Os cortes de despesas que o governo deve anunciar nesta quinta-feira, 27, vão atingir mais fortemente o Ministério dos Transportes. Segundo apurou o Estadão/Broadcast, o bloqueio adicional não afetará todos os órgãos na mesma proporção do orçamento destinado a cada setor. A equipe econômica, que ainda tenta reverter parte desse contingenciamento extra, enfrenta dificuldade em garantir o cumprimento da meta fiscal, que prevê um déficit de no máximo R$ 139 bilhões.
Segundo informou um integrante da equipe econômica, o governo vai revisar todos os itens de despesa para 2018 e também 2017 para traçar um plano emergencial.

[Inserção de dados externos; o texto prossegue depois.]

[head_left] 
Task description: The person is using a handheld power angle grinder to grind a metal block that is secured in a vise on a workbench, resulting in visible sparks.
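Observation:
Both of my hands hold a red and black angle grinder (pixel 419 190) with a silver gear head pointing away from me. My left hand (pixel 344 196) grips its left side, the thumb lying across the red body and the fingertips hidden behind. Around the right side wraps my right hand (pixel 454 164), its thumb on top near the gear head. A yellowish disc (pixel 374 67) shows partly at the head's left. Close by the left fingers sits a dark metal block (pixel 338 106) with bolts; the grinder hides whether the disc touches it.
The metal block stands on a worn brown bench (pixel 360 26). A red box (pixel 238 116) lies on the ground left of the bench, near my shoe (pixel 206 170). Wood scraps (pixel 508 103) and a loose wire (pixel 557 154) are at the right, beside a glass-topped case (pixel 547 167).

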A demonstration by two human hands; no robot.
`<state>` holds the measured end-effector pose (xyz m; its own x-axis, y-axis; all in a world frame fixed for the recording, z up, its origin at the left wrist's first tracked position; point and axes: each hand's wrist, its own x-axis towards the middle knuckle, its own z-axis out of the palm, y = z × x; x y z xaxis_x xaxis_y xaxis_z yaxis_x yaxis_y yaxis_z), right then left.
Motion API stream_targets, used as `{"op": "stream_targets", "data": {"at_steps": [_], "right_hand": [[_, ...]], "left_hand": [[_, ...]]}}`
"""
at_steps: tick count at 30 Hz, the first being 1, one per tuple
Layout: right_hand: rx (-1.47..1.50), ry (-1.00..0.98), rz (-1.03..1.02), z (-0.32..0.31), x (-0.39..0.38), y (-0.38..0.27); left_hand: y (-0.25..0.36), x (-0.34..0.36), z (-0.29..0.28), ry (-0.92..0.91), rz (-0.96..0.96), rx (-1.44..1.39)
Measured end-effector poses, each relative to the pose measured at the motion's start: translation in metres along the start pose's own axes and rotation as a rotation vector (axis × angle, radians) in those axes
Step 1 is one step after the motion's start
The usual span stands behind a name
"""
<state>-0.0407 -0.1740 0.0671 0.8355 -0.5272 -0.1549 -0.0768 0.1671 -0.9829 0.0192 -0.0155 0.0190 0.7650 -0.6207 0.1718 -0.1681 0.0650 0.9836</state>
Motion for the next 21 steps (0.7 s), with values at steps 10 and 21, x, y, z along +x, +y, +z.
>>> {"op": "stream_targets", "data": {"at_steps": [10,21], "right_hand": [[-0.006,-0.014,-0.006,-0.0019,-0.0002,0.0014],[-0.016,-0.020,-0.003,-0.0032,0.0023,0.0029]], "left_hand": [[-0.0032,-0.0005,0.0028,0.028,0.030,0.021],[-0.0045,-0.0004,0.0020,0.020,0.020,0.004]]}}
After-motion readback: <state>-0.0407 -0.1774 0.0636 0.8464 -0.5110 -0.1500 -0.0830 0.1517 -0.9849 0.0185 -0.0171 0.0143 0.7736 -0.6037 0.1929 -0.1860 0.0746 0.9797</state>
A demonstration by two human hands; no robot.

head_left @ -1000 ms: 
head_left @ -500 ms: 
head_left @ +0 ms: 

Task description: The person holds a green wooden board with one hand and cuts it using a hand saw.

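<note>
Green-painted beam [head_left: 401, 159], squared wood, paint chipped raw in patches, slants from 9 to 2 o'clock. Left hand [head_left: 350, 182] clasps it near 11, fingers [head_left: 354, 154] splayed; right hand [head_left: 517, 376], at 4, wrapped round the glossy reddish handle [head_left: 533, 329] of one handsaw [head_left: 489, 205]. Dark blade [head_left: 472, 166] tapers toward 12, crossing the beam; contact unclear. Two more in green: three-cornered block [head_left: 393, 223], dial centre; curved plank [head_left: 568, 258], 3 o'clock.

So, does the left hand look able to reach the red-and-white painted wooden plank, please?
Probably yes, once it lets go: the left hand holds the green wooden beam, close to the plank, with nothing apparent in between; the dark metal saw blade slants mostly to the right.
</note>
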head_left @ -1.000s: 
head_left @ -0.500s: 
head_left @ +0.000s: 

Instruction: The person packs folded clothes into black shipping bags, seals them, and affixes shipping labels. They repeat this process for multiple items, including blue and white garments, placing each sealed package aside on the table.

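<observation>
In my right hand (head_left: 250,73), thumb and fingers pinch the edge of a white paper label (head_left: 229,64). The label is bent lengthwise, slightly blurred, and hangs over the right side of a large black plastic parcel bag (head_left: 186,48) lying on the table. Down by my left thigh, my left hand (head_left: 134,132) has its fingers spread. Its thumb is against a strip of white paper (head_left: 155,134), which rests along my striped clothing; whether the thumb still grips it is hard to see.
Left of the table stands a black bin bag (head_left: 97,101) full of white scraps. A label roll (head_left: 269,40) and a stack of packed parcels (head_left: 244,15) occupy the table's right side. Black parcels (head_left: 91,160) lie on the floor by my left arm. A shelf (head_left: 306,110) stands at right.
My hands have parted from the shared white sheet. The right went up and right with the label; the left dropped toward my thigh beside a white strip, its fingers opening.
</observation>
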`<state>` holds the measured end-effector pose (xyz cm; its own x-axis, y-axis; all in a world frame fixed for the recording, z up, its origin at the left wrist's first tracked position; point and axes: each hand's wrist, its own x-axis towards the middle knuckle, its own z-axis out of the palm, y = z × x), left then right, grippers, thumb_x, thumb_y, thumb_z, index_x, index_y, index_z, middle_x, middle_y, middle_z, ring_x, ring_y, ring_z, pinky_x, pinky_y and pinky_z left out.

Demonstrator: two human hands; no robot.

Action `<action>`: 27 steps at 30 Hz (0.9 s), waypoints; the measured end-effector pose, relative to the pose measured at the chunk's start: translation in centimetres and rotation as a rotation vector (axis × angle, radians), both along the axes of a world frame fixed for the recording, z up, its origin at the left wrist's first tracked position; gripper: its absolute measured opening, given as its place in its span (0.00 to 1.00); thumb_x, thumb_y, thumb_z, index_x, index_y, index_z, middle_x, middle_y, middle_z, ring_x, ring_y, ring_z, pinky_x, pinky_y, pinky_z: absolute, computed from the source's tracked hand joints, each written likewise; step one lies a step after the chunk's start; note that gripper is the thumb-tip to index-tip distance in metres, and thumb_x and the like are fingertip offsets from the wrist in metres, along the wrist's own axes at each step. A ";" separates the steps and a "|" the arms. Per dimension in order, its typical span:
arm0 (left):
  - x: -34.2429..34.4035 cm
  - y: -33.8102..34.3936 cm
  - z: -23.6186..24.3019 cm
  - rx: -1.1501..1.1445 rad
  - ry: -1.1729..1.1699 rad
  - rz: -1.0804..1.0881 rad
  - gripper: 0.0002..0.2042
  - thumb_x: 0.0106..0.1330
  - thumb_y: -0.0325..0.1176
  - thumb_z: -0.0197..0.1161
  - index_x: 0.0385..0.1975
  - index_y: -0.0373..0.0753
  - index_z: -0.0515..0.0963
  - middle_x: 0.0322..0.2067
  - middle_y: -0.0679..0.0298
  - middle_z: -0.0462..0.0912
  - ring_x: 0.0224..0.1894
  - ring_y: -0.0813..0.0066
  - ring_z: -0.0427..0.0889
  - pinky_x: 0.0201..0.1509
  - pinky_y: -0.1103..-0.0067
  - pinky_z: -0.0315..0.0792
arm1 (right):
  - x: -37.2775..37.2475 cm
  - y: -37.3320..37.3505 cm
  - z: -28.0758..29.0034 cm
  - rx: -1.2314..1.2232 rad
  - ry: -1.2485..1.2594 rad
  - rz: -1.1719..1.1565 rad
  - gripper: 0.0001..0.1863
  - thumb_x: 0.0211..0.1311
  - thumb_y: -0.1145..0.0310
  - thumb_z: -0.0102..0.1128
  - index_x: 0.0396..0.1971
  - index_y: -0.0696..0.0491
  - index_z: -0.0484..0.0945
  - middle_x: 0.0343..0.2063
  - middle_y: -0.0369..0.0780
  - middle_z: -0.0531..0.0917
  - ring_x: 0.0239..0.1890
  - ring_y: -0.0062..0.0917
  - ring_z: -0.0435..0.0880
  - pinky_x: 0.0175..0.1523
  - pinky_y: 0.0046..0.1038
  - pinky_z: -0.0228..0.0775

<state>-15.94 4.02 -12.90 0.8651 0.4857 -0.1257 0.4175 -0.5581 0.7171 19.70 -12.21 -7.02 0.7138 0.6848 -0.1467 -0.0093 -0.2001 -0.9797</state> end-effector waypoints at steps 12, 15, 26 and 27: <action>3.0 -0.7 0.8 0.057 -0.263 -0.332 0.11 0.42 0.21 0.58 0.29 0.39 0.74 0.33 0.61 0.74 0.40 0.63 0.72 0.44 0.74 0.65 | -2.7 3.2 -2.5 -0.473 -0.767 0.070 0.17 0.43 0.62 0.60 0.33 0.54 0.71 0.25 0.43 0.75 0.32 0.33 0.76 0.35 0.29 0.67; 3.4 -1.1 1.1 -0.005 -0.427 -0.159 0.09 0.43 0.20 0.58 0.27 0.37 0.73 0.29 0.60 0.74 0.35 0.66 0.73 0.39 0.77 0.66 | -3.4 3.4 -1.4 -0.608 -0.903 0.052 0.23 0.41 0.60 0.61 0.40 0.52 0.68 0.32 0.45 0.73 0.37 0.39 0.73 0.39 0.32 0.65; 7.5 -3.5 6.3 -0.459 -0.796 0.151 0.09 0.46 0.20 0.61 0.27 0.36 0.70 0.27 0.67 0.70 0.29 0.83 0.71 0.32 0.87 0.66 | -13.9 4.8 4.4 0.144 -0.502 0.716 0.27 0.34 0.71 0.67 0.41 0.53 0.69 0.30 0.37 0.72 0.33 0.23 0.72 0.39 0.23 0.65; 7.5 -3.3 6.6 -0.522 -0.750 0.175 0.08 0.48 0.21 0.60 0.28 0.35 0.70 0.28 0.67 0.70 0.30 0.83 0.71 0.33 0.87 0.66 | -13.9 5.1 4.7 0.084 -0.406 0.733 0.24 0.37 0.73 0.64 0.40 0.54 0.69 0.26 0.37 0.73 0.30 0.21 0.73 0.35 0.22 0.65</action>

Os números do Tesouro divulgados ontem, 26, mostraram que o rombo acumulado em 12 meses até junho alcançou R$ 182,8 bilhões, um déficit R$ 43,8 bilhões maior do que a meta de 2017. Economistas apontam que a meta pode estourar em R$ 20 bilhões, exigindo do governo ações ainda mais duras para evitar ter de pedir ao Congresso autorização para aumentar o débito.
O setor de transportes será afetado em um dos seus mais importantes programas, as concessões de rodovias, portos e aeroportos e ferrovias à iniciativa privada. Além dessa, outra consequência já pode ser sentida, a suspensão da prestação de serviços realizada pelas polícias Federal e Rodoviária Federal, como a emissão de passaportes e patrulha das rodovias.
Para evitar um colapso da máquina administrativa, a secretária do Tesouro, Ana Paula Vescovi, informou que com o corte o governo fará um remanejamento das despesas de uma rubrica para outra para garantir o atendimento de serviços essenciais à população. “Isso não elimina a necessidade de conscientização dos ministérios do momento restritivo que passamos”.
Segundo o professor da Escola de economia da Fundação Getúlio Vargas, Márcio Holland, dois terços desse adicional do déficit são decorrentes do aumento de despesas com pessoal e um terço, são gastos para pagamento dos benefícios da Previdência. “O déficit deve passar de R$ 160 bilhões este ano e já jogando contra um déficit menor no próximo ano”. Em 2018, a meta é não ultrapassar um rombo de R$ 129 bilhões.